▶ _Assignment_
The expected output is each line in the data below that includes the string "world".

▶ _Source data_
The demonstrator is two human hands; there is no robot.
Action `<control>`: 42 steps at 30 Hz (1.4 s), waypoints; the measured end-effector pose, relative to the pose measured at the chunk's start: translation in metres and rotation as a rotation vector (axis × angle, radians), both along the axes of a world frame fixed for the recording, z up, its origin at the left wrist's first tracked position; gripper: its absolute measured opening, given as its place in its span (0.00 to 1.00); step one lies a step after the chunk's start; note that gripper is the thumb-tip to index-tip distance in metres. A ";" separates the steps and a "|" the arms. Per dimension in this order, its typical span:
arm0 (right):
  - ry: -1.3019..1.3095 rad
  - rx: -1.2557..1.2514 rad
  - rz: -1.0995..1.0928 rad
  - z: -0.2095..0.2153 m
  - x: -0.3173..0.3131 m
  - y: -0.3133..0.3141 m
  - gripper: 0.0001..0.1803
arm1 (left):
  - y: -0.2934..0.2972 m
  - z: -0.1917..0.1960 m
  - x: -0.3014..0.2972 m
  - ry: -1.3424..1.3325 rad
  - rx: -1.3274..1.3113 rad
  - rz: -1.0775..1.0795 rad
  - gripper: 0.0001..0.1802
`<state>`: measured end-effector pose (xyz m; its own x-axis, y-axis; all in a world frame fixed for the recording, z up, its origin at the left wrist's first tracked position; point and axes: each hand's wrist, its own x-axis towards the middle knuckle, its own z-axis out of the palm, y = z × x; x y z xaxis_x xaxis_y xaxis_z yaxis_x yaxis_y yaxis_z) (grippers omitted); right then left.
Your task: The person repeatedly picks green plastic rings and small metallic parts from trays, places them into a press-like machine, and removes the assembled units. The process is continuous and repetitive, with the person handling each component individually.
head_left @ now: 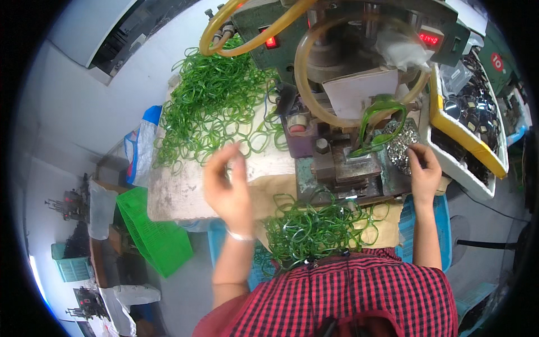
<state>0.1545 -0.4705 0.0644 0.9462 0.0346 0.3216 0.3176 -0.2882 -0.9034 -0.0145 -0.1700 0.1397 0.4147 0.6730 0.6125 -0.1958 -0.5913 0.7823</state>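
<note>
Your left hand [227, 188] is raised above the surface [174, 194], its fingers [238, 163] loosely curled and blurred. I cannot tell whether a ring is pinched between them. Just beyond those fingertips lies the large heap of green rings [216, 109], far too many to count, tangled in one spread. Pick a single loop from the near edge of that heap rather than digging in, so you do not drag a tangle along.

To the right of your left hand, near your body, a second pile of green rings [314, 227] lies in your lap, again uncountable.

Further right stands one press machine [342, 73], with two red displays and two yellowish hoses. A small bunch of green rings [376, 121] hangs at its head, above the metal die block [351, 168].

Your right hand [424, 171] rests at the die's right edge, fingers bent down onto a cluster of small shiny metal pieces [401, 143]. It appears to be touching them rather than gripping any one. Keep those fingers off the die block while the head is loaded.

Beyond that hand sits one white tray with a yellow rim [477, 151], filled with dark parts.
</note>
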 end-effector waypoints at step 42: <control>0.322 0.662 0.451 0.067 -0.039 0.091 0.26 | -0.031 0.046 0.052 -0.449 -0.093 -0.526 0.04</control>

▶ _Exercise result_
Action `<control>`: 42 steps at 30 Hz (1.4 s), waypoints; the measured end-effector pose, relative to the pose measured at the chunk's start: translation in metres and rotation as a rotation vector (axis × angle, radians), both along the axes of a world frame fixed for the recording, z up, its origin at the left wrist's first tracked position; gripper: its absolute measured opening, given as its place in its span (0.00 to 1.00); step one lies a step after the chunk's start; note that gripper is the thumb-tip to index-tip distance in metres. A ";" separates the steps and a "|" the arms. Per dimension in this order, its typical span:
`<state>`: measured end-effector pose (xyz m; its own x-axis, y-axis; all in a world frame fixed for the recording, z up, its origin at the left wrist's first tracked position; point and axes: each hand's wrist, its own x-axis towards the middle knuckle, its own z-axis out of the palm, y = z × x; x y z xaxis_x xaxis_y xaxis_z yaxis_x yaxis_y yaxis_z) (grippers omitted); right then left.

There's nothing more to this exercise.